The WHO Eastern Mediterranean Regional Office (EMRO), WHO's regional office for the Middle East and the primary reporting body for the disease, logged two new cases of Middle East Respiratory Syndrome (MERS, the coronavirus also written MERS-CoV) since 4 May, including one death in Saudi Arabia, bringing the 2026 Saudi total to two cases and one death 1. MERS-CoV was first identified in Saudi Arabia in 2012 and causes sporadic cases on the Arabian Peninsula, usually via camel contact. No sustained human-to-human transmission has been found, and ECDC rates the risk to the EU as very low 2.

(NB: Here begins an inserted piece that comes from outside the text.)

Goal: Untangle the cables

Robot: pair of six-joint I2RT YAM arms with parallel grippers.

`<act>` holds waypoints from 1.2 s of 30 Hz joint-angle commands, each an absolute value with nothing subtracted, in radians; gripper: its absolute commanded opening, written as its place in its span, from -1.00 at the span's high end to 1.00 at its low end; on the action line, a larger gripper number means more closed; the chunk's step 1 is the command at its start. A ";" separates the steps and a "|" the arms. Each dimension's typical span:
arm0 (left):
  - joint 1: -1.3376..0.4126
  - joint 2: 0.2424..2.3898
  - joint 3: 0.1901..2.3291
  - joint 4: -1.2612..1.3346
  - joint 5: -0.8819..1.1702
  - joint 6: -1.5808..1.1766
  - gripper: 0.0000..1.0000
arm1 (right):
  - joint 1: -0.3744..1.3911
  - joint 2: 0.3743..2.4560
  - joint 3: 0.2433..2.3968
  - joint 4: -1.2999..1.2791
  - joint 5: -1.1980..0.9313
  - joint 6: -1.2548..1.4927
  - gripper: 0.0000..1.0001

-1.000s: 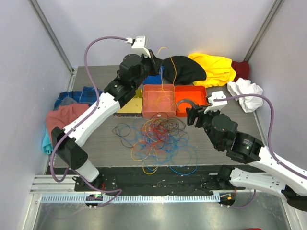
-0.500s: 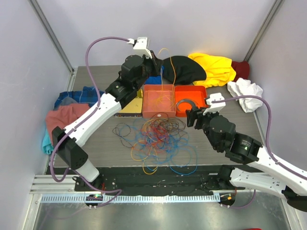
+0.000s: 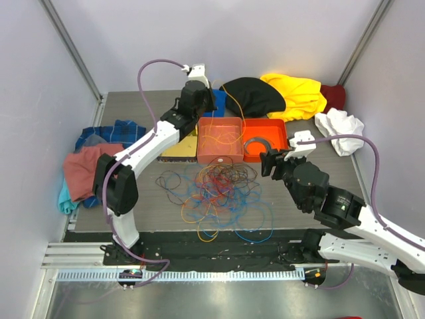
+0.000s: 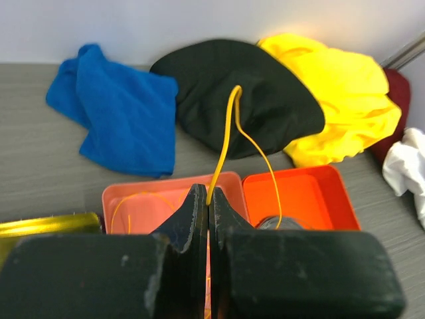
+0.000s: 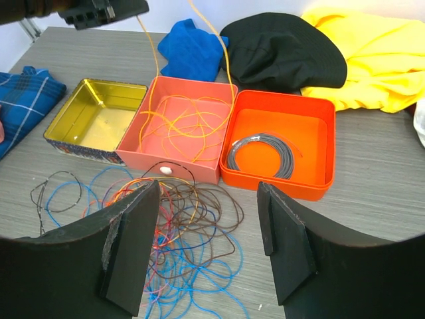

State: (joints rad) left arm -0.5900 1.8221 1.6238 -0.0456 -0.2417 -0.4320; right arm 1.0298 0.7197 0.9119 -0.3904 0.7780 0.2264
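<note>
Over salmon-pink square tray (image 5: 174, 174), left fingers (image 4: 196, 212) clamped together on thin orange cable (image 4: 228, 126); arm has swung back, strand now drapes into tray, looks freed. Right fingers (image 5: 133, 232) apart, idle above multicoloured cable tangle (image 3: 219, 189) on table (image 3: 133, 113). Bright orange tray (image 5: 312, 106), gold tin (image 5: 66, 143), black cloth (image 4: 265, 93) crowd behind.

You see the cables (image 3: 222, 193), thin orange, red, blue and dark loops, tangled flat on the table (image 3: 146, 206), with one orange strand (image 4: 229, 126) arching up from the salmon tray (image 5: 192, 171).
</note>
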 commanded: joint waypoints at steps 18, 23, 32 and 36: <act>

MERS earns a line for its lethality, not its spread. Its case-fatality ratio sits around 35% across the historical record, against roughly 0.1% for seasonal flu, so two cases in Saudi Arabia still warrant a surveillance note even when the transmission picture is reassuring. The threshold for concern would be evidence of person-to-person chains, and that has not appeared.
ECDC placed the MERS note among other steady signals in the same surveillance window, including a flat mpox clade I count . The threshold has not moved, the case pattern matches the long-running sporadic baseline, and saying so plainly is the job. A pathogen this lethal stays on the watch list precisely so that any change in its transmission behaviour is caught early rather than late.